The MWD module 130 is also housed in a special type of drill
collar, as is known in the art, and can contain one or more devices
for measuring characteristics of the drill string and drill bit.
The MWD tool further includes an apparatus (not shown) for
generating electrical power to the downhole system. This may
typically include a mud turbine generator powered by the flow of
the drilling fluid, it being understood that other power and/or
battery systems may be employed. In the present embodiment, the MWD
module includes one or more of the following types of measuring
devices: a weight-on-bit measuring device, a torque measuring
device, a vibration measuring device, a shock measuring device, a
stick slip measuring device, a direction measuring device, and an
inclination measuring device.
A particularly advantageous use of the system hereof is in
conjunction with controlled steering or "directional drilling." In
this embodiment, a roto-steerable subsystem 150 (FIG. 1) is
provided. Directional drilling is the intentional deviation of the
wellbore from the path it would naturally take. In other words,
directional drilling is the steering of the drill string so that it
travels in a desired direction.
Directional drilling is, for example, advantageous in offshore
drilling because it enables many wells to be drilled from a single
platform. Directional drilling also enables horizontal drilling
through a reservoir. Horizontal drilling enables a longer length of
the wellbore to traverse the reservoir, which increases the
production rate from the well.
A directional drilling system may also be used in vertical drilling
operation as well. Often the drill bit will veer off of an planned
drilling trajectory because of the unpredictable nature of the
formations being penetrated or the varying forces that the drill
bit experiences. When such a deviation occurs, a directional
drilling system may be used to put the drill bit back on
course.
A known method of directional drilling includes the use of a rotary
steerable system ("RSS"). In an RSS, the drill string is rotated
from the surface, and downhole devices cause the drill bit to drill
in the desired direction. Rotating the drill string greatly reduces
the occurrences of the drill string getting hung up or stuck during
drilling. Rotary steerable drilling systems for drilling deviated
boreholes into the earth may be generally classified as either
"point-the-bit" systems or "push-the-bit" systems.

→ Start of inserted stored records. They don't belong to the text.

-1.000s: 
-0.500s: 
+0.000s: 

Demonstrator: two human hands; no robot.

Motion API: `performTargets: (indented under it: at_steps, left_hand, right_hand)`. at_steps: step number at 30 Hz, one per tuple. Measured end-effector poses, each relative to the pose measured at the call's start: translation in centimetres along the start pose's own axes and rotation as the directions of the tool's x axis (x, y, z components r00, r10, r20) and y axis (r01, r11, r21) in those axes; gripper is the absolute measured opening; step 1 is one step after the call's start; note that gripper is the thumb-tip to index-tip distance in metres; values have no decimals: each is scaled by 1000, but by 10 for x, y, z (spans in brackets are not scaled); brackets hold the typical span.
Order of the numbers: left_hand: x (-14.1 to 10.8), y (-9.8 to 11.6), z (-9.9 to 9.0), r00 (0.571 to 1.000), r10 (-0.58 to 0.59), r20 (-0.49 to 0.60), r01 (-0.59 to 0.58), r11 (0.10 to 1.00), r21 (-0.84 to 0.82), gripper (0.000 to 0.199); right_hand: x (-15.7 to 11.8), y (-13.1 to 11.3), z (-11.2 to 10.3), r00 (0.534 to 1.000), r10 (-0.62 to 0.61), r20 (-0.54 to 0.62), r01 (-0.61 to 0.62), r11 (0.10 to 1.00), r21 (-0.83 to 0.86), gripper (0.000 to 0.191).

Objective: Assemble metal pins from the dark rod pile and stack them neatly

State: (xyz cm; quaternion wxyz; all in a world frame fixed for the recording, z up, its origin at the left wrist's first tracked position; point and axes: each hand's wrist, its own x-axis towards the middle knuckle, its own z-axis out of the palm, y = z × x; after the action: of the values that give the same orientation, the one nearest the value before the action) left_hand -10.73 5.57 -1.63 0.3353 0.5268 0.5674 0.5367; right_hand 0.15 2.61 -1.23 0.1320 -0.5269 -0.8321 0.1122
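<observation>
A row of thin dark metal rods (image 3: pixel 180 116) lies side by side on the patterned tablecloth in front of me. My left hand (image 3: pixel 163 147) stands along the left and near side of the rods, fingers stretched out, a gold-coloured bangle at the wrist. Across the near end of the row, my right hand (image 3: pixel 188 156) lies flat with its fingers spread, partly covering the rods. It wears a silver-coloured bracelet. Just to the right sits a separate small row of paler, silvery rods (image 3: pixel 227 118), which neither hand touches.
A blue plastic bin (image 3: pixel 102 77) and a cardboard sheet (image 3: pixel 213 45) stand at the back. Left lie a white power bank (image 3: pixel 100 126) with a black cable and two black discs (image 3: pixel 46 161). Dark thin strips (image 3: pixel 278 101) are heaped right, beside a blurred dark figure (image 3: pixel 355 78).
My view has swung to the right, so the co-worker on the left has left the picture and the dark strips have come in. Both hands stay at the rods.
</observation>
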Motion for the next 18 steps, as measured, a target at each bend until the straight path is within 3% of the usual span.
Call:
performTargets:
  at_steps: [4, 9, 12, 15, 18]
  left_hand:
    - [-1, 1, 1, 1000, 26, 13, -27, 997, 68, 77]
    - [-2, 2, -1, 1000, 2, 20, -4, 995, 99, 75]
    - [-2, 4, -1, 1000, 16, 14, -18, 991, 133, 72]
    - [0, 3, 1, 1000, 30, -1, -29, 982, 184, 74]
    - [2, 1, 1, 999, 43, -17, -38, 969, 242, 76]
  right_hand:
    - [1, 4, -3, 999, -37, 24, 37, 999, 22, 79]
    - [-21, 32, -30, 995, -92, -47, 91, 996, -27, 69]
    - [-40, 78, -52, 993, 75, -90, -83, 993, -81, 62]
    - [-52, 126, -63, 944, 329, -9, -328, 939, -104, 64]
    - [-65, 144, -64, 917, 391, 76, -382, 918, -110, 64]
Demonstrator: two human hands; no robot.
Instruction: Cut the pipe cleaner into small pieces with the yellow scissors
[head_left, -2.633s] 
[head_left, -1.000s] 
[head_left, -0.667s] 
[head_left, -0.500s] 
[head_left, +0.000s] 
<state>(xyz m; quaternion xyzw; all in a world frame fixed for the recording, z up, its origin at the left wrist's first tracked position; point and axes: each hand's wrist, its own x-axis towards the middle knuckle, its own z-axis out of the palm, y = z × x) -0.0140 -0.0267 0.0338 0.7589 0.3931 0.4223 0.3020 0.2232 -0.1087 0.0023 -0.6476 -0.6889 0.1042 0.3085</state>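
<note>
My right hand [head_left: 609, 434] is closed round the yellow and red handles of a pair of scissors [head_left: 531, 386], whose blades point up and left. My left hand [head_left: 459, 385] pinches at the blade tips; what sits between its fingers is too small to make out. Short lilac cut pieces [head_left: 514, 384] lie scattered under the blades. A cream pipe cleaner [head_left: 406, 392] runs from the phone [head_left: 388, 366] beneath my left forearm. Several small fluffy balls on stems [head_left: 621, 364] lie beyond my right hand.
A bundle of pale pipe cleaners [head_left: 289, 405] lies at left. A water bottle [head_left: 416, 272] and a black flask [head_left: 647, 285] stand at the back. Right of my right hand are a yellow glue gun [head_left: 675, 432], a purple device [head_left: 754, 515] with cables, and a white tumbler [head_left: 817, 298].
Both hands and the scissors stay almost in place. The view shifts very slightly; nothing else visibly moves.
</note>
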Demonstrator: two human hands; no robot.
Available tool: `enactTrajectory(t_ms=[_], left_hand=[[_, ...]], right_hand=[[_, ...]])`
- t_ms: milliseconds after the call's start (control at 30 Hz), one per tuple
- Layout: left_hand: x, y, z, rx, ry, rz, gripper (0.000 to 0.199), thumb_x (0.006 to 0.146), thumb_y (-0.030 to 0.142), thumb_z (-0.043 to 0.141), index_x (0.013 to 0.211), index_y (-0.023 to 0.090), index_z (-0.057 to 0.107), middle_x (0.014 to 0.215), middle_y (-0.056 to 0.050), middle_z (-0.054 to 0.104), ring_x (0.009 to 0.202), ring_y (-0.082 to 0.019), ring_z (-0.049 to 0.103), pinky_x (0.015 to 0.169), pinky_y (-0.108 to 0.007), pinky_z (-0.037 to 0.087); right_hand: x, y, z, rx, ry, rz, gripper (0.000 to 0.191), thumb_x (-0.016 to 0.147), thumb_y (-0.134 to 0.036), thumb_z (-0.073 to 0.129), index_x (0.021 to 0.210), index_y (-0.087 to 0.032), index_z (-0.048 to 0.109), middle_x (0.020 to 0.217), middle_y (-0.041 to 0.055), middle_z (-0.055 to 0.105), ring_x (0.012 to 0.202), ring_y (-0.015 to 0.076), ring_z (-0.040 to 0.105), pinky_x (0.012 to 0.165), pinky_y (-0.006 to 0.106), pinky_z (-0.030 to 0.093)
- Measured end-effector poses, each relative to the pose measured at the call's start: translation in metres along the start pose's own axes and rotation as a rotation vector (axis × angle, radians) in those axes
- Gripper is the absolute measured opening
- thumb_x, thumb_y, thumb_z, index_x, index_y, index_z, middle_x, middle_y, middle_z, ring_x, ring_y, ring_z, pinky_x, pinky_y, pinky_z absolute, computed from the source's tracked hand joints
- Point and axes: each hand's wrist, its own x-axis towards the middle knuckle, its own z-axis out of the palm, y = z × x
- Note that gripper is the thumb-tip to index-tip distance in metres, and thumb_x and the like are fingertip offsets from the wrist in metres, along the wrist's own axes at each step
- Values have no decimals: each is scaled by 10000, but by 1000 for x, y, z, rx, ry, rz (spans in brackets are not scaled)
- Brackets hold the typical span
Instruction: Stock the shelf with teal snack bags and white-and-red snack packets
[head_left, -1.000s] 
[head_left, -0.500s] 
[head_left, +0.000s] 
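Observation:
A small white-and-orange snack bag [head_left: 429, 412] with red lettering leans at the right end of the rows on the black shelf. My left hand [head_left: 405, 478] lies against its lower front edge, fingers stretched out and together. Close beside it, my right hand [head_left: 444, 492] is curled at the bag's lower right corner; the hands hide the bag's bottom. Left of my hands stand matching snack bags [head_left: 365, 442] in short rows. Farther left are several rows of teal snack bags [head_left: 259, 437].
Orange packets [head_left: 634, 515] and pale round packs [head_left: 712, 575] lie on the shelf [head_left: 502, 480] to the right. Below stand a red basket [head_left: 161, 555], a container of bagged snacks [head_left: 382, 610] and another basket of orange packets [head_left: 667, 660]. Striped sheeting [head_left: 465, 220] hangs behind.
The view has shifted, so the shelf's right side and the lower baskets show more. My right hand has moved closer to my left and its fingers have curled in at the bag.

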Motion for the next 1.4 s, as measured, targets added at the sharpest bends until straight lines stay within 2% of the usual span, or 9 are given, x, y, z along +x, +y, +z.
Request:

In the point-the-bit system, the axis of rotation of the drill bit
is deviated from the local axis of the bottom hole assembly in the
general direction of the new hole. The hole is propagated in
accordance with the customary three point geometry defined by upper
and lower stabilizer touch points and the drill bit. The angle of
deviation of the drill bit axis coupled with a finite distance
between the drill bit and lower stabilizer results in the
non-collinear condition required for a curve to be generated. There
are many ways in which this may be achieved including a fixed bend
at a point in the bottom hole assembly close to the lower
stabilizer or a flexure of the drill bit drive shaft distributed
between the upper and lower stabilizer. In its idealized form, the
drill bit is not required to cut sideways because the bit axis is
continually rotated in the direction of the curved hole. Examples
of point-the-bit type rotary steerable systems, and how they
operate are described in U.S. Patent Application Publication Nos.
2002/0011359; 2001/0052428 and U.S. Pat. Nos. 6,394,193; 6,364,034;
6,244,361; 6,158,529; 6,092,610; and 5,113,953 all herein
incorporated by reference.
In the push-the-bit rotary steerable system there is usually no
specially identified mechanism to tilt the bit axis from the local
bottom hole assembly axis; instead, the requisite non-collinear
condition is achieved by causing either or both of the upper or
lower stabilizers to apply an eccentric force or displacement in a
direction that is preferentially orientated with respect to the
direction of hole propagation. Again, there are many ways in which
this may be achieved, including non-rotating (with respect to the
hole) eccentric stabilizers (displacement based approaches) and
eccentric actuators that apply force to the drill bit in the
desired steering direction. Again, steering is achieved by creating
non co-linearity between the drill bit and at least two other touch
points. In its idealized form the drill bit is required to cut side
ways in order to generate a curved hole. Examples of push-the-bit
type rotary steerable systems, and how they operate are described
in U.S. Pat. Nos. 5,265,682; 5,553,678; 5,803,185; 6,089,332;
5,695,015; 5,685,379; 5,706,905; 5,553,679; 5,673,763; 5,520,255;
5,603,385; 5,582,259; 5,778,992; 5,971,085 all herein incorporated
by reference.
Bit Body
FIG. 2A depicts a bit body 200 for use as or incorporated within
drill bit 105. Bit body 200 includes a trailing end 202, a pilot
section 204, and a reaming section 206. Trailing end 202 is adapted
for direct or indirect connection with drill string 12. Pilot
section 204 is located in the leading edge of the bit body,
opposite the trailing edge and usually will be the first portion of
the bit body 200 to contact the subsurface formations to be
drilled. Reaming section 206 is located in between the pilot
section 204 and the trailing end 206 and is designed to remove
additional material to form the borehole 11. Longitudinal axis 208
is depicted to illustrate that certain features are, in some
embodiments, symmetrical about the longitudinal axis 208 as in FIG.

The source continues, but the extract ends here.